Surprise!
Hey, I got a package.
I was not expecting it.
What was in it? This:
We have door panels, people! Well, we have a significant portion of door panels, anyway. I’ll have to add the bright work from the old doors as well as other random, decorative bits, along with window felts. I’ll also need to cut holes for all the handles, cranks, etc. Whatever. I still have a big box filled with finished stuff.
The folks at Cars, Inc fashioned new panels around my old top rails in a quite timely matter. I figured I’d be waiting forever for these things. I’m nowhere near needing these yet, so off to storage they went.
Le carter d’huile
When last we met, I was in the middle of swapping out the old GTO oil pan for a replacement F Body pan. That process is now complete. Rather than bore you with the details, I shall convey the entire, quasi interesting process in a set of photo montages. Yes, plural.
I suggest you have this playing in the background.
Ready?
Here we go.
OK, STOP!
Stock oil pickup tubes for an LS1 are usually mounted to the oil pump with a single bolt through the top of a tear drop shaped mating flange. The weird thing is, there’s another, normally unused threaded hole on the other side of the oil pump side of the flange. It’s as if GM changed their mind at some point. You can see the oil pump side of the mounting flange in the bottom left corner of the second to last picture up there. Note the two bolt holes.
I procured an oil pickup tube girdle, which is just a milled piece of aluminum that goes over the pump tube flange and allows you to use both bolt holes for a more secure end state.
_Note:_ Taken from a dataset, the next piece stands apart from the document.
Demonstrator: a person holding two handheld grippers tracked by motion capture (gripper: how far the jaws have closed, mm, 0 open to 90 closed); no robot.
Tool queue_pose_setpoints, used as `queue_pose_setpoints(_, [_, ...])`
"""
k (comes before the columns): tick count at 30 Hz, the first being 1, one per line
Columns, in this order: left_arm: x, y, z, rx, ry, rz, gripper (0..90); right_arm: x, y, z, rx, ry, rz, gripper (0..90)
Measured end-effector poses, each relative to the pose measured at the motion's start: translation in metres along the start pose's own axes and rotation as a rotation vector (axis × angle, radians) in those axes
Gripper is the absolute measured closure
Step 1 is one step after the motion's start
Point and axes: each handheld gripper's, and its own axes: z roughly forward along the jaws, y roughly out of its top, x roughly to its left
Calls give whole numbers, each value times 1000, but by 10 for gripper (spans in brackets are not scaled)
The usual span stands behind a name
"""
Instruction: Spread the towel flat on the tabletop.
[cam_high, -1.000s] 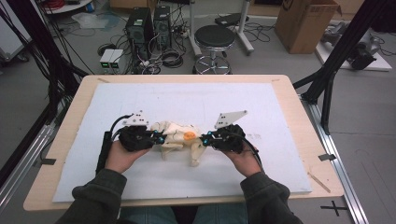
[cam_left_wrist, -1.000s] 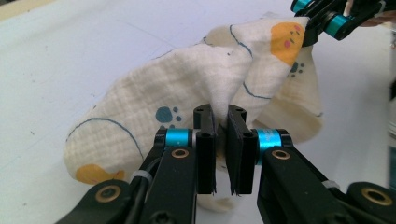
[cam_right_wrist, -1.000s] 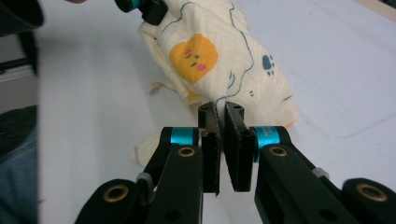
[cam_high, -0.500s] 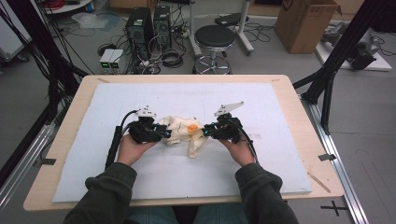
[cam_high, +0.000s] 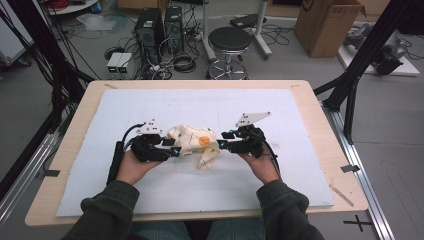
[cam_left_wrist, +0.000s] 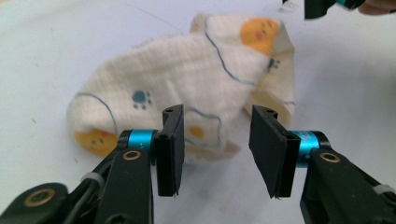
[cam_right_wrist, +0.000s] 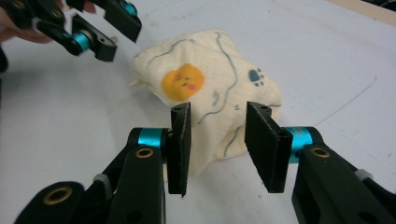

It’s a little hard to tell from this picture, but that bolt on the left is so obscured by the tube itself that you can’t get a socket on it to torque it to spec. You can’t get much of anything on it, really. (Maybe that’s why GM decided not to use it.) The bolt on the right is torqued correctly and I did manage to get the one on the left snugged up pretty well. Everything seems to be seated correctly and there’s blue Loctite on both of the bolts, so I feel reasonably confident that all is well in oiling land.
I really, really, really, hope that no gremlins have entered the picture at this point, because I really, really, really don’t want to suddenly lose oil pressure in the middle of an Indiana corn field. I think we all know what that leads to…
So…let’s not have any of that.
Oh, also, the oil dipstick on a GTO attaches to the pan. Not so if you’re using an F Body pan. There’s a little plug that had to be removed from the block. No problem. Screwdriver + Hammer = Removal.
OK, start the music back. It’s time for more montage!
There, you have it. Oil pan swapped. NEXT SONG!